In order to not get lost in that flood of plugins we have elaborated some rules that we use when developing projects.
When choosing plugins we mostly rely on our experience. It is better to use a plugin that we have already successfully implemented rather than experimenting with some new ones. We will surely use a new plugin if its features will suit our needs better. But all other factors held equal, we prefer a proven solution.
If we have to choose between several new plugins we take into account the amount of active installations. We check how frequently its author updates it, check its rating, other users’ feedback, and of course we play with it a bit before implementing it on a new project.
It is very important to have the ability to change plugin design. For design changes it is good when a plugin uses some templates that can be imported into a theme and where you can change their structure and add your own preferences for visualization.

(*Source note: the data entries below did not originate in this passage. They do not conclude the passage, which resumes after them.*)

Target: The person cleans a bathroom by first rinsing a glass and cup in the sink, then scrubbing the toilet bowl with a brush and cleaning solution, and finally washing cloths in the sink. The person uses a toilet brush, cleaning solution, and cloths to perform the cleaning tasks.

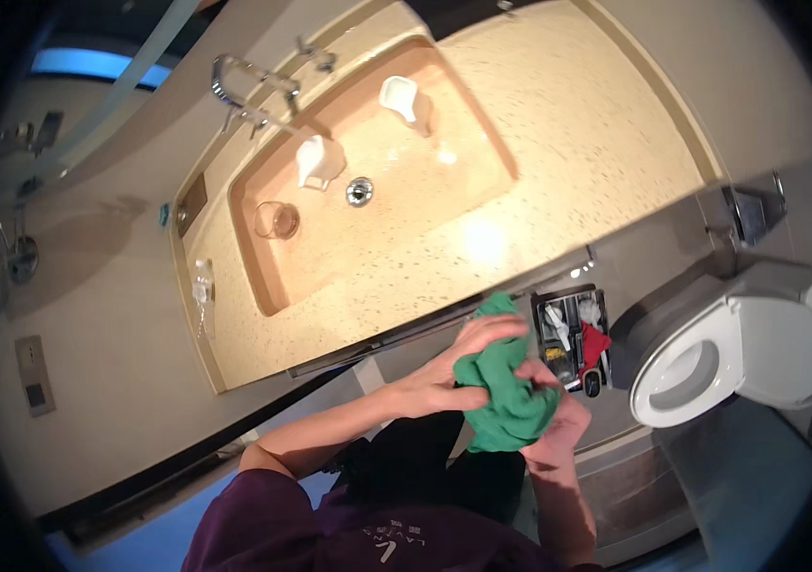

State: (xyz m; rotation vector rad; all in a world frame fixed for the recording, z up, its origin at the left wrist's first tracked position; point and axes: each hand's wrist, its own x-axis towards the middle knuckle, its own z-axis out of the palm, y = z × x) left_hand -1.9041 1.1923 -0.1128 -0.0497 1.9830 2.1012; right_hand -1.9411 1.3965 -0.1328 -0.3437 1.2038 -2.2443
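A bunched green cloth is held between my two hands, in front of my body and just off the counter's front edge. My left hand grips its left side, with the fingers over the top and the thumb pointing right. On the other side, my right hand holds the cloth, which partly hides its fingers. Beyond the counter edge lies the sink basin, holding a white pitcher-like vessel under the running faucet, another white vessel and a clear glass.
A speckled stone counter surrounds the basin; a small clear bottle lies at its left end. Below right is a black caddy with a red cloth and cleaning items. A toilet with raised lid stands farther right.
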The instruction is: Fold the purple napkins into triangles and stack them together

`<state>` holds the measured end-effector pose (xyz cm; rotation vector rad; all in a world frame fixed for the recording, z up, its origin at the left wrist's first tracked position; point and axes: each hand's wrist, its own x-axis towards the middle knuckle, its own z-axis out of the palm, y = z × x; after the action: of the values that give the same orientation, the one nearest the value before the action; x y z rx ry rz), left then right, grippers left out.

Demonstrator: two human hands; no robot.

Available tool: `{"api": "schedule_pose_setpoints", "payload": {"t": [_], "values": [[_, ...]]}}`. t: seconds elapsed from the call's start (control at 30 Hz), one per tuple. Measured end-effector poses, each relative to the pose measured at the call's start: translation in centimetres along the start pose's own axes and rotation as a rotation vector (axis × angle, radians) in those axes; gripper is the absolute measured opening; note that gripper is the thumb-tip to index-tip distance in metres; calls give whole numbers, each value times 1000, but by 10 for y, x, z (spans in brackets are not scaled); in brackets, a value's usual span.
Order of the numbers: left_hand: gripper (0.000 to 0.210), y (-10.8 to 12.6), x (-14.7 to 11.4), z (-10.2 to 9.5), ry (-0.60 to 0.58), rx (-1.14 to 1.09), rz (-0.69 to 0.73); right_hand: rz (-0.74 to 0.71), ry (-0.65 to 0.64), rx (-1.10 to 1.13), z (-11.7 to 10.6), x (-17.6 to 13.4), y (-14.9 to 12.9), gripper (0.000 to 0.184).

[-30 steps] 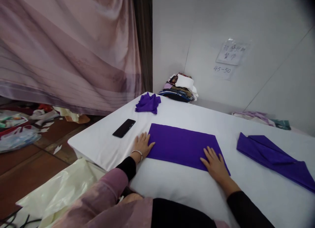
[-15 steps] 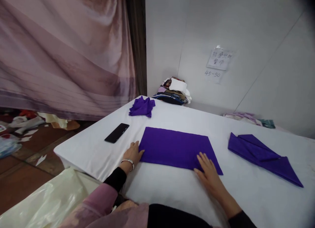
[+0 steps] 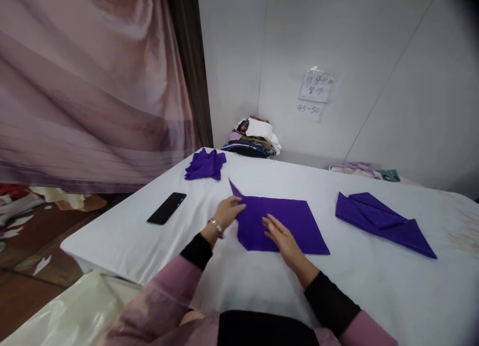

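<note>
A purple cloth napkin (image 3: 288, 221), folded to a rectangle, lies on the white-covered table (image 3: 224, 281) in front of me. My left hand (image 3: 227, 212) pinches its left end, which is raised and bending inward, with a pointed corner standing up at the back. On the middle of the cloth, my right hand (image 3: 282, 236) rests with its fingers stretched out. Off to the right lies a folded purple napkin (image 3: 385, 221) with pointed ends. A loose heap of purple cloth (image 3: 205, 164) sits at the table's far left corner.
A black phone (image 3: 166, 208) lies left of my hands. Behind the table are a pile of folded clothes (image 3: 254, 136) and more cloth (image 3: 355, 169) by the wall. A handwritten sign (image 3: 315, 86) hangs there. Pink drapery (image 3: 93, 86) hangs at left.
My left hand has taken the napkin's left end and lifted it inward, to the right. My right hand has slid left to the middle of the cloth. The view has shifted slightly right.
</note>
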<state>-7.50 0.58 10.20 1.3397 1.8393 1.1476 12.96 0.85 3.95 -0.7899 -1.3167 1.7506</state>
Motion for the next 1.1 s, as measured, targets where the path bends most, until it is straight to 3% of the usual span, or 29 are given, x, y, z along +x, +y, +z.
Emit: {"api": "schedule_pose_setpoints", "payload": {"t": [0.13,0.2,0.27,0.4,0.57,0.7,0.8,0.87,1.0,1.1], "values": [[25,50,-3,77,-177,-47,176,96,131,388,-20,15,-9,49],[30,56,-16,104,-342,-99,309,139,180,466,-42,11,-10,51],[31,46,-29,116,-403,-123,402,146,227,492,-65,2,-8,49],[24,3,-44,109,-231,15,436,160,266,470,-91,-15,-2,34],[25,-39,-55,88,-126,225,597,158,259,329,-84,-12,-1,29],[34,-47,-61,83,-141,349,692,146,202,191,-81,1,-13,45],[39,-46,-62,85,-178,407,743,83,212,132,-95,10,-30,56],[42,-46,-61,89,-214,438,765,97,275,72,-111,15,-37,65],[45,-51,-60,96,-289,489,775,281,483,-57,-140,16,-33,78],[47,-56,-59,99,-289,505,758,259,470,-69,-152,14,-21,84]]}}
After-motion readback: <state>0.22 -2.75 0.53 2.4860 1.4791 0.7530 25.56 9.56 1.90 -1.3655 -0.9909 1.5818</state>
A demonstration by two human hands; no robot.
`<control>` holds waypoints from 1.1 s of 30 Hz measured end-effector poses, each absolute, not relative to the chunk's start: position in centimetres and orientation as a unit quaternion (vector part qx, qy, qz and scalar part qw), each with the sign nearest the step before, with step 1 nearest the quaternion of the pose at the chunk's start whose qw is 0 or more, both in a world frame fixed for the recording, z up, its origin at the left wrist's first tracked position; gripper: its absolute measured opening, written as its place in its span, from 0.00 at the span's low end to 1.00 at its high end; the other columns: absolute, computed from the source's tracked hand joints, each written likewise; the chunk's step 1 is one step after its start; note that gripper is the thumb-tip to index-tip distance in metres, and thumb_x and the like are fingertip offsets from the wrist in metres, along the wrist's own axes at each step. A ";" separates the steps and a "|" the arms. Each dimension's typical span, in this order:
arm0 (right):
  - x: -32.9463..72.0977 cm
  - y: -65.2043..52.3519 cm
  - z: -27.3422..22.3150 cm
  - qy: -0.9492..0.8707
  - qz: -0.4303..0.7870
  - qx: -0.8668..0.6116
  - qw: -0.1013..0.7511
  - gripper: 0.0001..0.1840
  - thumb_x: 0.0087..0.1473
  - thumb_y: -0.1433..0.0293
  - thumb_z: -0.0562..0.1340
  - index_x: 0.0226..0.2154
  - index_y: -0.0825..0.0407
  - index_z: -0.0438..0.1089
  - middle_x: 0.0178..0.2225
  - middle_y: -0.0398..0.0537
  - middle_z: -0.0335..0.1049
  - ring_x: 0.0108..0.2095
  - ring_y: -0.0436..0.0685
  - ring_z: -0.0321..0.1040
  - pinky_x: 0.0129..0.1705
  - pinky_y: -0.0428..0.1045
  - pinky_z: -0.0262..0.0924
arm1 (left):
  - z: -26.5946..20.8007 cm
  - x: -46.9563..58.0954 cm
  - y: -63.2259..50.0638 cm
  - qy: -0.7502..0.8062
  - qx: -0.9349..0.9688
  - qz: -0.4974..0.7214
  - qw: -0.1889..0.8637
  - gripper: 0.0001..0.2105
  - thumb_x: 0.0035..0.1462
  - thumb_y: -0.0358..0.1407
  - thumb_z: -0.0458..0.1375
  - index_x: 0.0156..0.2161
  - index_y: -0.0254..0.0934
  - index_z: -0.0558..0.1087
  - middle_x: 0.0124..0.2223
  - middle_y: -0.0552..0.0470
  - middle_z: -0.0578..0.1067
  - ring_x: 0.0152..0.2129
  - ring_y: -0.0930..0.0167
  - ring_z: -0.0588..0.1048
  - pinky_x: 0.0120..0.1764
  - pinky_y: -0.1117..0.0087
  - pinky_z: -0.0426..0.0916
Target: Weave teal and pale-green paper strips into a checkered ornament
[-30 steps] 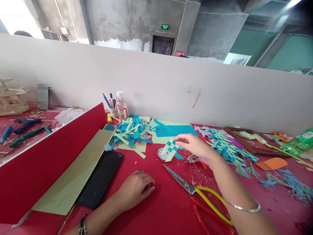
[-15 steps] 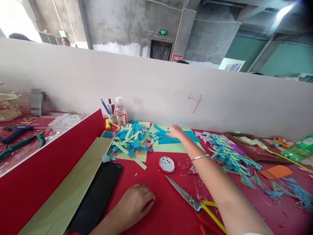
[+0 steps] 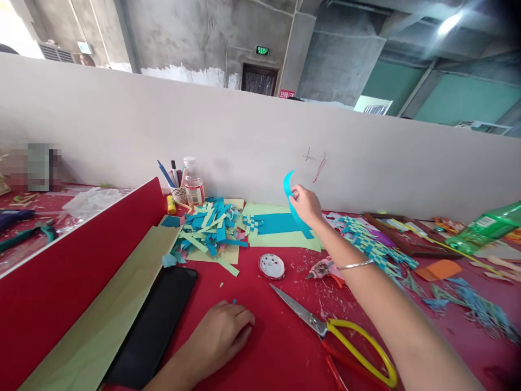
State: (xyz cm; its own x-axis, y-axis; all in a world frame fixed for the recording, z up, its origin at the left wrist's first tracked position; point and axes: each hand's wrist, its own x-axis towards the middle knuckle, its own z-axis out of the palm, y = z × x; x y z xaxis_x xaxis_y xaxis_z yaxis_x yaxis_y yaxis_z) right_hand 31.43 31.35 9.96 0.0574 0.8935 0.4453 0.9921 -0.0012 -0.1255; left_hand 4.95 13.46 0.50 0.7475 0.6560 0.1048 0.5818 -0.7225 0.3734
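Observation:
Pinched in my right hand is a curved blue paper strip, lifted above a flat blue paper sheet. That sheet lies on pale green paper near the partition. My left hand rests on the red table with its fingers curled, and whatever may be under them is hidden. Between the hands lie a round white lid and scissors with yellow and red handles. A heap of blue and green paper strips sits left of the sheet.
A black phone-like slab and a long pale paper lie along the red divider. A pen cup and clear bottle stand at the back. Woven paper pieces and a green bottle are at right.
My right hand has risen from the blue sheet, lifting a blue strip. My left hand stays on the table. The view has shifted slightly.

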 end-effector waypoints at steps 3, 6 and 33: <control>31.0 28.6 11.3 -0.692 -0.167 -0.652 0.261 0.10 0.55 0.69 0.52 0.40 0.52 0.63 0.34 0.48 0.70 0.34 0.55 0.66 0.34 0.48 0.55 | 0.1 5.4 13.2 0.361 0.917 0.119 0.125 0.06 0.56 0.29 0.46 0.35 0.40 0.64 0.32 0.56 0.73 0.28 0.71 0.70 0.33 0.70 0.59; 30.5 25.0 11.9 -0.716 -0.202 -0.602 0.291 0.07 0.55 0.69 0.53 0.35 0.52 0.65 0.31 0.47 0.70 0.33 0.54 0.65 0.33 0.47 0.54 | -0.3 5.7 13.2 0.353 0.925 0.130 0.058 0.06 0.56 0.29 0.46 0.34 0.39 0.64 0.31 0.56 0.73 0.26 0.71 0.70 0.31 0.71 0.60; 23.9 -0.6 1.8 -0.889 -0.009 -0.431 0.153 0.07 0.51 0.75 0.57 0.36 0.52 0.65 0.34 0.47 0.66 0.35 0.54 0.61 0.36 0.49 0.58 | 1.5 4.5 1.4 0.339 0.931 0.090 -0.103 0.09 0.59 0.31 0.48 0.41 0.39 0.69 0.36 0.51 0.71 0.32 0.69 0.67 0.33 0.68 0.57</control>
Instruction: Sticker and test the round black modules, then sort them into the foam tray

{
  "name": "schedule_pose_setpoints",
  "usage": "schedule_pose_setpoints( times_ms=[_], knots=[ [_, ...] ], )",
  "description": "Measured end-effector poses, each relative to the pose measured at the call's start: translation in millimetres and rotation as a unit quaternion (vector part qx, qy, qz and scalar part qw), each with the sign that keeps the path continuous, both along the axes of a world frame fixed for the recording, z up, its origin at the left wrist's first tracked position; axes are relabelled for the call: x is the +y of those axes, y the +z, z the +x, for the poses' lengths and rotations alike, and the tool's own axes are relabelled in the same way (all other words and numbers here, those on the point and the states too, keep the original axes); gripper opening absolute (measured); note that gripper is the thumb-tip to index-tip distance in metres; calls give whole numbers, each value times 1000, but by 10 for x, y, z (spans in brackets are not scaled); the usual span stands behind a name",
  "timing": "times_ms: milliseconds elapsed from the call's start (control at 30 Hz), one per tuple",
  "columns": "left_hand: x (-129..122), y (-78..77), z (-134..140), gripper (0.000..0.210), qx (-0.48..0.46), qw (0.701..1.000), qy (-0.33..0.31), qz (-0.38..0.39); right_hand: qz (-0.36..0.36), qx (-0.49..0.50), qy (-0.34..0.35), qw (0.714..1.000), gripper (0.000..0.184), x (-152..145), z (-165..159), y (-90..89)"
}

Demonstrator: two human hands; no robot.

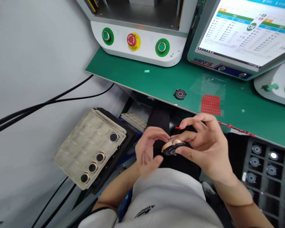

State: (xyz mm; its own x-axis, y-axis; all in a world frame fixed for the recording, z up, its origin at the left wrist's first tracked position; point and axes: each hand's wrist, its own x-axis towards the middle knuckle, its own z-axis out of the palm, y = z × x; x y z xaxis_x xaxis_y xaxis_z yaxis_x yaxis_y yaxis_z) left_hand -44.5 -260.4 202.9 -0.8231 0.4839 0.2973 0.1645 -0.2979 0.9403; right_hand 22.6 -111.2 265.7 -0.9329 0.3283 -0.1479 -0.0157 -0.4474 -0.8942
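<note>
A round watch case (173, 147) with a gold-coloured rim and a dark back is tilted in my right hand (205, 147), pinched between the thumb and a finger. A small red sticker (178, 128) clings to the raised index fingertip of that hand. My left hand (149, 150) is beside the case, thumb and fingers apart and curved round its left side. Whether its fingertips touch the rim I cannot tell. Beyond my hands, a dark watch back (180, 94) with a red mark lies on the green bench, left of a sheet of red stickers (211, 105).
On the left, stacked beige trays (78, 142) hold several watch cases. A black compartment tray (263, 190) with round watch parts is at the lower right. Behind the green bench (133, 74) stand a machine with an emergency stop button (131, 40) and a monitor (247, 31). Black cables (49, 102) cross the left.
</note>
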Motion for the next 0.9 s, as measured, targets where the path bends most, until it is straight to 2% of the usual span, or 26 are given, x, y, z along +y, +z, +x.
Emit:
schedule_pose_setpoints(
  times_ms=[33, 100, 133, 167, 200, 300, 367, 433, 500, 633, 700, 800, 900],
  knots=[
    [-12, 1, -12, 46, -129, 986, -108, 3, 39, 8, 12, 999, 57, 25, 13, 21],
    [-36, 10, -76, 56, -305, 897, -319, 19, 103, 19, 59, 993, 60, 76, 30, 53],
    [-43, 14, -123, 59, -352, 854, -382, 23, 125, 23, 91, 988, 62, 100, 33, 62],
    [-45, 17, -173, 59, -375, 824, -423, 21, 142, 25, 124, 982, 63, 123, 34, 66],
    [-43, 19, -224, 57, -379, 809, -450, 12, 154, 27, 157, 975, 64, 145, 31, 65],
    [-14, 18, -346, 57, -354, 801, -482, -29, 156, 37, 233, 959, 69, 196, 15, 49],
    [7, 19, -381, 61, -336, 798, -497, -53, 143, 40, 256, 955, 73, 213, 9, 32],
    [17, 29, -371, 63, -319, 809, -491, -55, 133, 48, 259, 955, 74, 215, 17, 13],
    [16, 53, -324, 64, -297, 843, -448, -20, 139, 73, 214, 964, 72, 204, 41, -4],
    [16, 136, -197, 66, -192, 940, -280, 22, 162, 98, -40, 981, 52, 150, 133, -6],
    [32, 176, -155, 67, -116, 973, -197, 14, 115, 58, -94, 987, 43, 107, 181, 8],
    [65, 212, -130, 67, -31, 992, -126, -3, -13, -5, -37, 999, 35, 40, 212, 12],
    [79, 229, -126, 64, 23, 993, -109, -33, -119, -31, 25, 992, 33, -3, 190, -19]
  ],
)
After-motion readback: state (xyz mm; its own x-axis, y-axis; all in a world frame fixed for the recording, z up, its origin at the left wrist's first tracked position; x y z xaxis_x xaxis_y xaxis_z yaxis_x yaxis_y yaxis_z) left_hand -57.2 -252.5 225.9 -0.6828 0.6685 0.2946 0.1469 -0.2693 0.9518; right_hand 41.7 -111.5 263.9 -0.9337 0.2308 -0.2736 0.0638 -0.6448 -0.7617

It’s also important to be able to change the logic of plugin performance. For changing the logic of its performance, WP has Filters and Actions. They allow adding and executing their own code at some certain point of script execution or changing some parameters without changing the code of CMS. It’s a very powerful mechanism that allows plugin developers to open new opportunities for extending the capabilities of their plugins.
One of the best examples of such a plugin is WooCommerce. All the important logic is covered by Filters and Hooks, the templates can be customized for your own theme, and you can write custom plugins to change or extend its performance logic.
Every good plugin should be based on WordPress API and use embedded abilities and entities of the system where possible. Such an approach makes your plugin user-friendly and intuitive for other WP developers.
Every good plugin has a convenient interface and user-intelligible logic. If your plugin has powerful customization abilities which can be potentially useful for many websites but has complexity with settings it will hardly become popular. Many users like WordPress for its simplicity and expect the same simplicity from its plugins. Developers will surely understand everything, but an ordinary admin will most likely prefer some other more intelligible plugin even if that plugin is not so well-written and has fewer features.
And of course the code matters. If a plugin contains large functions where logic and HTML are a mess, names of variables and functions do not explain their purpose, and comments are missing – we will look for some other solution. Such a code will be hard to support even for the author. And most likely its author will drop his work as soon as the first challenges appear.
In our practice we regularly face different projects with similar challenges which have no ready-made solutions. This is the reason why we decided to write our own code, create plugins, and make them accessible to the whole WP community. Here are plugins for additional menu fields:
And here’s the GuideMe plugin that helps our clients explore website functionality:
Just to summarize, we came to the following conclusions:
- Plugins are very convenient tools that significantly simplify and speed up development.
- Before creating custom plugins check for available ready-made solutions.
- Always opt for ready-made plugins unless you have some really extraordinary tasks to solve.
- Carefully select ready-made plugins and test them thoroughly before implementing them on your clients’ projects.
- Try to select only those plugins that were created by professional developers, have high ratings, and a large number of active installations.
- Do not hesitate to create custom solutions if you have some really unique challenges.
- Do not be afraid to share your plugins with the community, but make sure your plugins meet high quality standards.